Which countries do you think are the best implementing health tech? The worst?
“I will tell you straight off the bat; Israel, Finland and Estonia are probably the best.
“If you take your tech to Israel, they will probably have worked it out and are ready to copy it before you finished your presentation. They are very smart and switched on.”
There are lots of places that face serious challenges, for various reasons that have nothing to do with tech. For example, in Manila I saw an ambulance wasn't being let through because people thought someone had paid money to use it to get through a traffic jam. There's a complete lack of trust in the system, and corruption is endemic. There are some amazing people in the Philippines but how do you get things done with that level of corruption? I saw the same in Dhaka in Bangladesh.
Nigeria - where's all the money gone? If you try and challenge it, you won’t get far.
What in your experience is the biggest barrier that digital health companies face when scaling overseas?
“Everything in business comes down to “jobs to be done”. What's the thing that the person needs at that moment? And why do they think of you? That's going to be very different in Bangkok compared to rural Thailand. It's going to be very different in Sao Paulo to rural Brazil. Most companies assume that the job to be done is the same. The language is the same. The buyer is the same. The funding is the same. In reality, nothing's the same.
“Once you get past that barrier, the second barrier is getting in the right meeting with the right person with the right person vouching for you. In the UK, you might have Tara Donnelly vouching for you. Who do you have when you go to South Africa?”
Are there any kinds of innovation that you feel particularly excited about for the future, or the present, of healthcare?
“I'm excited by the idea that we can bring diagnostics to a patient, not that the patient goes to the diagnostics.
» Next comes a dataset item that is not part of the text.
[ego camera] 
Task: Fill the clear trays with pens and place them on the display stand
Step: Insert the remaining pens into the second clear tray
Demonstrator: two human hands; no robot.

There's a whole series of things happening, where for example, based on how you cough, just the audio, we can tell if you've got COVID. Non-invasive. There's Lifelight, an innovation in the Beyond 100 cohort, which can take your vital signs through a smartphone camera. Again non-invasive.
“The most exciting thing is how to create what is known as “joy at work.” It's almost a guarantee that we won't have a sustainable health system in the next five to 10 years, at this level of patient contact and this level of burden without serious effort. People are leaving the profession, and we don't have enough people to train those who want to care. Unless we're able to make it an easier profession to provide care, we're screwed.”
“So, anyone who's able to make work a joy, and remove those pain points, are important. I can see Infinity is aiming at that.
“Also, have you heard of the Quintuple Aim? The Triple Aim, Quadruple Aim. The goals of all healthcare are now: reducing per capita cost of care, improving population health, patient experience. Then a fourth was added: to improve the caregiver experience of care, which is joy at work. The a fifth: to improve health equity. If you're a healthcare provider, and you achieve the quintuple aim, you've won. I think that you are actually helping all five.